Roy Spencer On Record Cold And Global WarmingBy Collin Maessen on comment
The cold in the United States had the climate science deniers going all out to cast doubt on the simple fact that our planet is warming and we are the main cause for that. With folks like Trump saying some interesting things:
Of course, a single weather event in one place cannot be used to show that our planet isn’t warming; after all it’s called global warming for a reason.
Funny thing is that the related headlines feature on Twitter made that really obvious with the articles ‘Winter Does Not Disprove Global Warming‘, ‘In Case You Forgot, Cold Weather Doesn’t Disprove Global Warming‘, and ‘Dear Donald Trump: Winter Does Not Disprove Global Warming.’ Always nice to see a feature on a social media website actually helping with countering misinformation.
What people like Trump do and say during winter happens every year. Personally I’ve been dealing with this kind of nonsense since 2011 when I released a video about this very subject. So this behaviour doesn’t surprise me at all.
However, I do get surprised when climate scientists start adding to this kind of nonsense. Which is what Roy Spencer did with his blog post ‘Does Global Warming Theory Predict Record Cold?‘ that very eloquently stated the following:
That’s it. No further context, reasoning or citing of relevant articles.
Technically you could consider this a correct statement, yet it’s wrong on so many levels. Let me cite something from my blog post ‘Winter, Weather, And Climate Science Deniers‘:
The surprising thing is that the cold weather in the United States and the very warm weather here in Western Europe are linked. And both are linked to changes in our climate thanks to our warming world. But let me start with why the United States is so cold and Western Europe is so warm.

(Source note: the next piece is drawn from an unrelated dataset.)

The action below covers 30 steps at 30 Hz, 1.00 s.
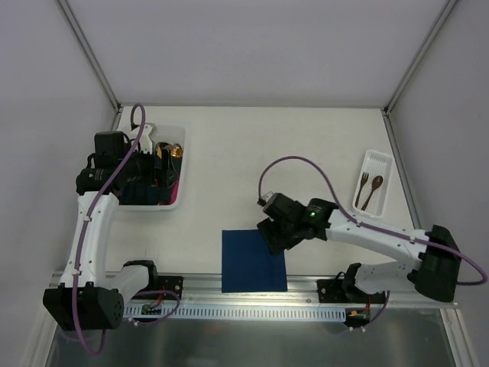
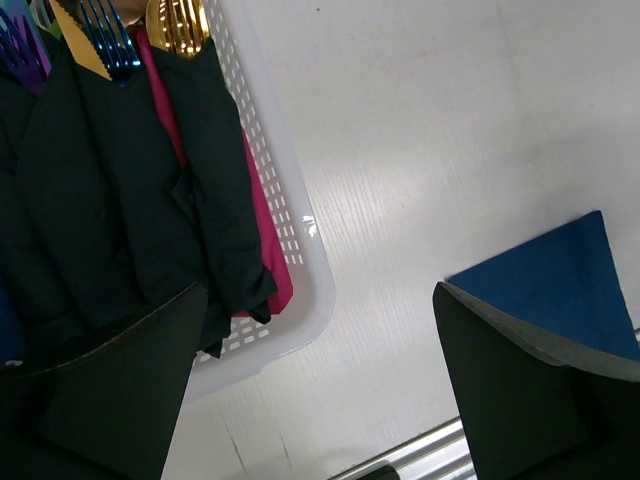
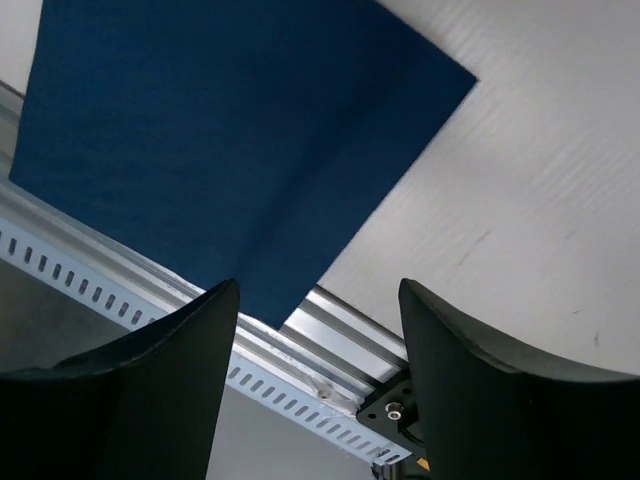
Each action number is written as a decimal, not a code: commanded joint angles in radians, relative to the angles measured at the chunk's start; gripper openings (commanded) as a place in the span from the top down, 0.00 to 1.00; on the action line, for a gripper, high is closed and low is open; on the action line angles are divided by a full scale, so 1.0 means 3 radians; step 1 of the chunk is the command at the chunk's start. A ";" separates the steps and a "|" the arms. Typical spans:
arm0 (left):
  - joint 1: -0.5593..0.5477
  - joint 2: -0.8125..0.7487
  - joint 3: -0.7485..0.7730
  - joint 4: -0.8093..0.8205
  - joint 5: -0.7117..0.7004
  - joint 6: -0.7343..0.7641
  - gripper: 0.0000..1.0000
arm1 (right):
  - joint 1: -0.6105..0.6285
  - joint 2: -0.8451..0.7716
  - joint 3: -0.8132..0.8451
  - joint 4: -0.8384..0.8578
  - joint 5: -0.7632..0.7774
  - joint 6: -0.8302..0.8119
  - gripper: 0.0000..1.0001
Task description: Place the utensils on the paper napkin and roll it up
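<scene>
The paper napkin [image 1: 248, 264] [image 3: 220, 140] [image 2: 560, 275] is a dark navy square lying flat at the table's near edge, its front lapping over the metal rail. My right gripper [image 1: 273, 238] [image 3: 318, 385] hovers open over the napkin's right corner, with nothing between its fingers. Two utensils, a bronze-brown fork [image 1: 361, 187] and spoon [image 1: 374, 191], lie in a small white tray [image 1: 380, 155] at the far right. My left gripper [image 1: 157, 180] [image 2: 320, 400] stands wide open and holds nothing at the edge of a white basket [image 1: 157, 210] [image 2: 310, 300].
The basket holds dark cloths [image 2: 120, 200], a magenta-pink napkin [image 2: 265, 250] and more cutlery: a gold head [image 2: 178, 22] [image 1: 174, 150], a blue fork [image 2: 105, 40], a purple one [image 2: 20, 50]. The aluminium rail [image 1: 252, 302] [image 3: 330, 330] runs along the near edge.
</scene>
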State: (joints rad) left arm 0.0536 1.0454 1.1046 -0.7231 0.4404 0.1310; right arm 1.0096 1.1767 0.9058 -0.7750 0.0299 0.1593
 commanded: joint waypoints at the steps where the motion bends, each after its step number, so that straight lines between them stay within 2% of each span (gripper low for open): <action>1: 0.0031 0.0053 0.0209 -0.0064 0.0147 -0.0140 0.01 | 0.0524 0.0463 0.0299 0.0006 0.0487 0.0287 0.33; 6: 0.0097 0.0135 0.0240 -0.0090 0.0362 -0.0120 0.01 | 0.0802 0.1342 0.0656 0.0082 0.0550 0.0012 0.38; 10: 0.0128 0.0171 0.0255 -0.0095 0.0414 -0.0099 0.01 | 0.0838 0.1671 0.0800 0.0180 0.0463 -0.0152 0.40; 19: 0.0271 0.0212 0.0266 -0.0090 0.0562 -0.0069 0.01 | 0.0818 0.2040 0.0708 0.0461 0.0232 -0.0280 0.42; 22: 0.0327 0.0227 0.0260 -0.0090 0.0608 -0.0043 0.01 | 0.0741 0.2101 0.0688 0.0461 0.0177 -0.0505 0.42; 30: 0.0522 0.0350 0.0301 -0.0090 0.0837 0.0013 0.01 | 0.0184 0.2106 0.0800 0.0451 0.0140 -0.1435 0.44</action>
State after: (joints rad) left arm 0.1802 1.1358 1.1564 -0.7467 0.6220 0.1184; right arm 1.1160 1.7901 1.1191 -0.6491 0.0441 -0.1188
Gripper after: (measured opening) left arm 0.987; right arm 0.565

What’s causing this is the jet stream making some odd and long loops across the Northern Hemisphere. One of these loops is over the United States, allowing the cold Arctic air to displace itself towards the United States. It’s this Arctic air that’s making it so cold, and you can see the loop in the jet stream above the areas where it’s so cold:
Normally the jet stream doesn’t make these kind of twists and turns when it travels around the Northern Hemisphere. They do happen, but the past few years they are more common and tend to be stronger and longer lasting. The reason for this is in how the jet stream works.

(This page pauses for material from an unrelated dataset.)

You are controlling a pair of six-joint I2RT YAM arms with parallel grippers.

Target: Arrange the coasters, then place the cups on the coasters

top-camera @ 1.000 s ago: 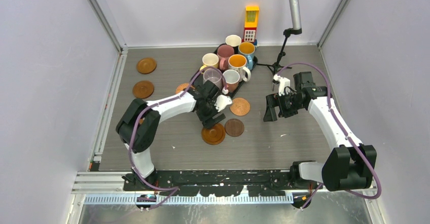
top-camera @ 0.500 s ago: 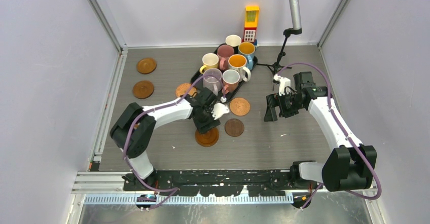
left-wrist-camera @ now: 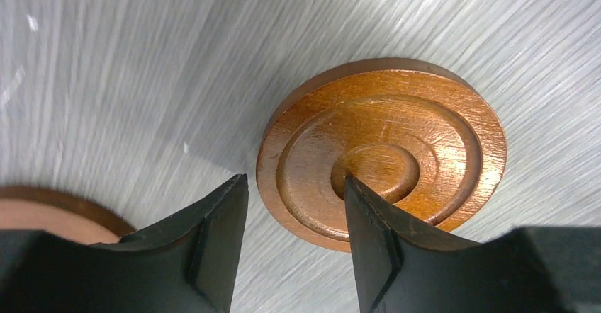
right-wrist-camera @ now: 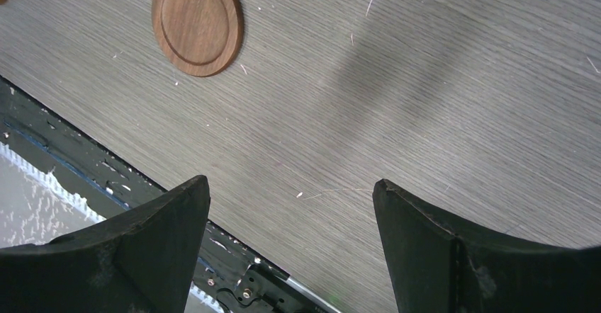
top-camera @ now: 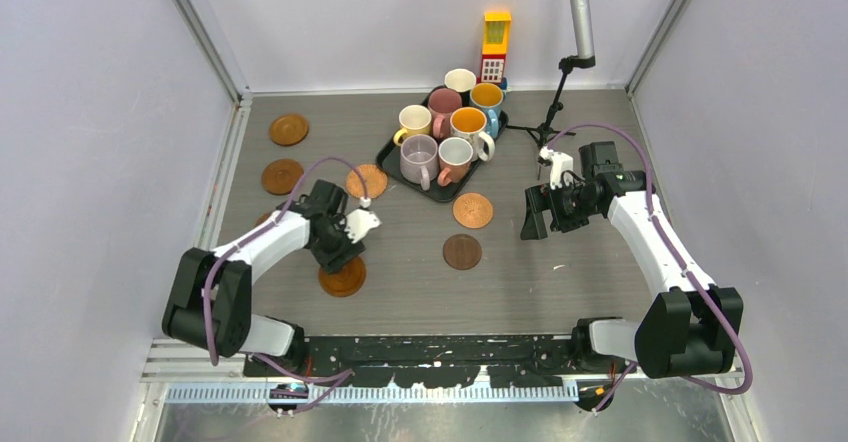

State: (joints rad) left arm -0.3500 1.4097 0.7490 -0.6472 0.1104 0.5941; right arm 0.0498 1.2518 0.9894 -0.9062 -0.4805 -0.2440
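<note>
The left tool (top-camera: pixel 340 250) hangs low over the near-left part of the worktop (top-camera: pixel 560 292). Its black fingers (left-wrist-camera: pixel 212 249) are partly drawn together astride a ringed coaster (left-wrist-camera: pixel 397 136). One fingertip sits over the disc's round central hollow and the other just outside its rim, with a sliver of worktop showing between that tip and the wood. I cannot tell whether they truly pinch the disc or only straddle it. From above, the ringed coaster shows orange-brown just on the near side of the tool, well apart from the tray. The rim of a neighbouring coaster (left-wrist-camera: pixel 49 210) peeps in at the lower left of the wrist view.

The other coasters lie flat and scattered: a far-left pair, one (top-camera: pixel 288 129) behind the other (top-camera: pixel 282 176); a lighter one (top-camera: pixel 366 180) just beside the near-left edge of the black tray (top-camera: pixel 440 190); and two near the middle, orange (top-camera: pixel 472 210) and darker brown (top-camera: pixel 461 251).

The mugs (top-camera: pixel 418 152) stand upright and packed together on the tray at the back centre – seven of them, two with orange insides; none rests on a coaster. A yellow-red toy tower (top-camera: pixel 495 44) stands just behind the tray.

The right tool (right-wrist-camera: pixel 290 182) is spread wide and holds nothing. It hovers over bare worktop to the right of the middle pair, and one brown disc shows in its camera's upper left, well clear of the fingers.
</note>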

The jet stream is caused by the temperature difference between the equator and the North Pole. The cold air in the arctic is denser and because of that the atmosphere isn’t as hight as the warm atmosphere at the equator. This then causes the warm air to flow towards this dip in our planets atmosphere. But it doesn’t move in a straight line because our planet spins (Coriolis effect), this then deflects this moving air to the right causing the jet stream. The colder the arctic is compared to the equator the stronger this jet stream is. When you have a strong jet stream you don’t get these large loops. Just like a fast flowing river will tend to move in a straight line and a slow moving river tends to make all kinds of strange twists and turns.
And this is the point where our warming climate plays a role. When our planet warms it doesn’t do this at the same rate everywhere on the globe. There’s a phenomenon known as polar amplification, where the poles warm a lot faster and more than the equator does. This is happening in the Arctic and this is causing the temperature difference between the North Pole and the Equator to decrease; which weakens the jet stream. This is what is causing a lot of the weird weather we’ve seen the past couple of years:
Our planet is warming and this can have some surprising effects; like setting the conditions for extreme cold.

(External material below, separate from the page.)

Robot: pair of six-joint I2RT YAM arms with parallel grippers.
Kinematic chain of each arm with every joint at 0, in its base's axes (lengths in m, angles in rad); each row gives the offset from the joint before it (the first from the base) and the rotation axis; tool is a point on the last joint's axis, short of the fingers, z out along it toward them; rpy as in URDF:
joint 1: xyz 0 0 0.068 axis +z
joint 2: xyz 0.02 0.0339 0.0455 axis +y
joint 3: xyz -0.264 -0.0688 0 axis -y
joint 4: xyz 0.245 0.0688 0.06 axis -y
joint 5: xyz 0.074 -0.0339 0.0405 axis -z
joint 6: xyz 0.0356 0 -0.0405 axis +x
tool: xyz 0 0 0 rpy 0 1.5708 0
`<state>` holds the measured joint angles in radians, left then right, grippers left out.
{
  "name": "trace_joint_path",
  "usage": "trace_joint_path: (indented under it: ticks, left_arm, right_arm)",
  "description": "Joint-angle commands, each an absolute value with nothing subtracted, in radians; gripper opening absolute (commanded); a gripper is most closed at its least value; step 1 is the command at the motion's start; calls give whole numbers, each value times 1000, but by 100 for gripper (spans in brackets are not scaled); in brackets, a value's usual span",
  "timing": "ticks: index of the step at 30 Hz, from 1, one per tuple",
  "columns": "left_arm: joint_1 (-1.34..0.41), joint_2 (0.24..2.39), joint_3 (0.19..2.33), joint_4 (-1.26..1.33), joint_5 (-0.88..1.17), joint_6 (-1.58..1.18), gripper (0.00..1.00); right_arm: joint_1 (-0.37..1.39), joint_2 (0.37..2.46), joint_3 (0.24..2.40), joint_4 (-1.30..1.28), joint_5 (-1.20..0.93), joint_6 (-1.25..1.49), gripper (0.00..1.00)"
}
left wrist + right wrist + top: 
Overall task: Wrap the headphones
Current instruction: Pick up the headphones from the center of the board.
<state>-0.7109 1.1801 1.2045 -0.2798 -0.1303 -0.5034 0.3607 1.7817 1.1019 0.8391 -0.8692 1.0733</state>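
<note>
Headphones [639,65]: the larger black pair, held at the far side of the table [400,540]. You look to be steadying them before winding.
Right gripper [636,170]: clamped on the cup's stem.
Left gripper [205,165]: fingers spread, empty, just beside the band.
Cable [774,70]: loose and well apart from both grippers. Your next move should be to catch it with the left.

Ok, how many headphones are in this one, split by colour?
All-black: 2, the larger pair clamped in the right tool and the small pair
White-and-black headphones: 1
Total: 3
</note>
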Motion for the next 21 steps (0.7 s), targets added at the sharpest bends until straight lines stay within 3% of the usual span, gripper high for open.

That our planets climate is complex and can act in surprising ways is nothing new in climatology and someone like Spencer should know this. Not providing this context, or at least acknowledging this, is extremely misleading. Especially when cold events are becoming more rare.
There’s an interesting – and slightly worrying – dynamic that seems to be prevalent. Because we can’t directly attribute a particular event to global warming/climate change, some people get very uptight if anyone associates a weather event with global warming/climate change (even if they are very careful in how they do so). On the other hand, these same people seem to think that because we can’t make that attribution that it’s then okay to say “global warming did not cause …” and, rarely, do people than take them to task for saying that.
My biggest pet peeve in that area is still what Watts does constantly. Dismiss any links to global warming and take anyone to task who makes this link (valid or not), yet he has no problem whatsoever to do this with cold weather events. The blog posts on his website during this cold weather event in the United States really made this glaringly obvious.
The group that you just described I can live with. As mostly those are either people who aren’t yet fully informed on the subject, or it’s a thin veneer on their climate science denier position. It’s easy to show which is the case and act accordingly.
I suspect there’s an overlap between those like Watts and those I was describing. My main issue is, as usual, that some have a substantial media profile and so are able to express this view widely.
There’s always some overlap between the camps, especially when you have someone like Watts who uses anything he can get his hands on to cast doubt on valid science.
But you touched at the heart of this issue: how vocal a lot of the so-called sceptics and climate science deniers are. This is the biggest problem and one that I hope we can solve soon.